By early 2010, the presentation had become sophisticated and precise. Its opening pages, revealed here, are titled “Congressional Redistricting: Drawing Maps for the Next Five Elections,” and it begins with a question: “How do we create 20-25 new Republican Congressional districts over the next five cycles and solidify a Republican Congressional majority?” The answer? “Control the redistricting process!”

“Maps matter,” the RSLC presentation continues. It calls maps the first tool in winning elections. In Texas, it explains, Democrats controlled the congressional delegation by a margin of 17 to 15 before the GOP won back the state legislature.

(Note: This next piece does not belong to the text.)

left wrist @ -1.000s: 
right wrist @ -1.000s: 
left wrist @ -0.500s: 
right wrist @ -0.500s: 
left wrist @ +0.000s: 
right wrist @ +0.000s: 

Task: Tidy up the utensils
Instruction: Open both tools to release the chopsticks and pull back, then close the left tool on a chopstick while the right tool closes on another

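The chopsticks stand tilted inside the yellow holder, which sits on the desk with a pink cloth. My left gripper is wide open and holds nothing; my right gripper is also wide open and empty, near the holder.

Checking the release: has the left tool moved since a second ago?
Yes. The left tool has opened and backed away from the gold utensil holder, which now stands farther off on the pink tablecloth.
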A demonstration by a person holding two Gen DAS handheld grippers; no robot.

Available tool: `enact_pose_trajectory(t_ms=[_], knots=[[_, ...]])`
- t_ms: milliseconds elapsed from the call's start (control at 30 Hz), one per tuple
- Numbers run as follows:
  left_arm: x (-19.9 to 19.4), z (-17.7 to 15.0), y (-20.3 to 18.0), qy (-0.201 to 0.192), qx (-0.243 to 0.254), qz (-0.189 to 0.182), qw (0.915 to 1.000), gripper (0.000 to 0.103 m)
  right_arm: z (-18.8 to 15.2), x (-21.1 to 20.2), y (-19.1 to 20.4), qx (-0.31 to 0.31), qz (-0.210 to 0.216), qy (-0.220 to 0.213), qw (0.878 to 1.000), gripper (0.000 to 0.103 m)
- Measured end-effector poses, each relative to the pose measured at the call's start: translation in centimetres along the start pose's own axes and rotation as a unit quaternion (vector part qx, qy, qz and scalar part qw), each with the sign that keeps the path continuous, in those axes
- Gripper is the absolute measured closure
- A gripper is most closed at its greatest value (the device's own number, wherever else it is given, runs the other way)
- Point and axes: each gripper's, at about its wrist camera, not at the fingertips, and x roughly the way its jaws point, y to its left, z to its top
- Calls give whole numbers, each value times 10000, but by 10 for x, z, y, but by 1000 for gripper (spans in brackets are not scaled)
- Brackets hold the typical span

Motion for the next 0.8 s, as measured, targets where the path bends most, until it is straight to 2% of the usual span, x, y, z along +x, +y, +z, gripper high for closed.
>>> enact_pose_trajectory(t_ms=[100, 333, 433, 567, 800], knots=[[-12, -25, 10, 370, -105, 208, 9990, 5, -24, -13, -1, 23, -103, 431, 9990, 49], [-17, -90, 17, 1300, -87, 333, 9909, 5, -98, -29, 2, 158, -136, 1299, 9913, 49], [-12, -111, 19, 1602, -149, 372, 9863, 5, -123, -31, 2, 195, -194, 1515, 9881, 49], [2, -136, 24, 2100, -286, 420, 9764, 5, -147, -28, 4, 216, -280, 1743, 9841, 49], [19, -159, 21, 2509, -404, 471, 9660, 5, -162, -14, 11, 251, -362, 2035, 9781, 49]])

Once Republicans had the pens in their own hands, that swung to 21-11 in the GOP’s favor the very next election.

The same process played out in Pennsylvania, where 11 Republicans and 10 Democrats had represented the state in 2000, before reapportionment cost the Keystone State two seats. Republicans controlled the legislature and “drew maps that put two Democrat Congressman into the same district and another in a heavy Republican district.” The result? A 12-7 GOP delegation on the new maps in 2002. In Georgia, however, which also received two extra seats after the 2000 reapportionment, Democrats ruled redistricting. The result, according to the RSLC? “Total Democrat control and a desire to maximize black Democrat representation resulted in a highly gerrymandered map.”

What will it take to dominate redistricting? Gillespie lays it out as an equation: Republicans can win 20 to 25 new seats in Congress for each of the next five electoral cycles with a $31.5 million investment on state legislative races in 2010. The cost of not acting? If the Democrats controlled those seats, or they remained swing districts, he estimated that mounting competitive campaigns in those 20-25 districts would cost $255 million over the next decade.

That $31.5 million would be spent micro-targeting state legislative districts that Republicans identified as crucial to winning state legislative chambers and dominating redistricting. There would be 6,000 state legislature races nationwide in 2010. The RSLC zeroed in on 107 of those in 16 states. Win those, according to the report, and Republicans could “fully control or affect the drawing of 9 new Congressional districts” awarded during reapportionment in Florida, Georgia, Nevada, South Carolina, Texas and Utah. They could also affect the redrawing of maps in five states that were losing six districts after the census: Iowa, Michigan, Ohio, Pennsylvania and New York.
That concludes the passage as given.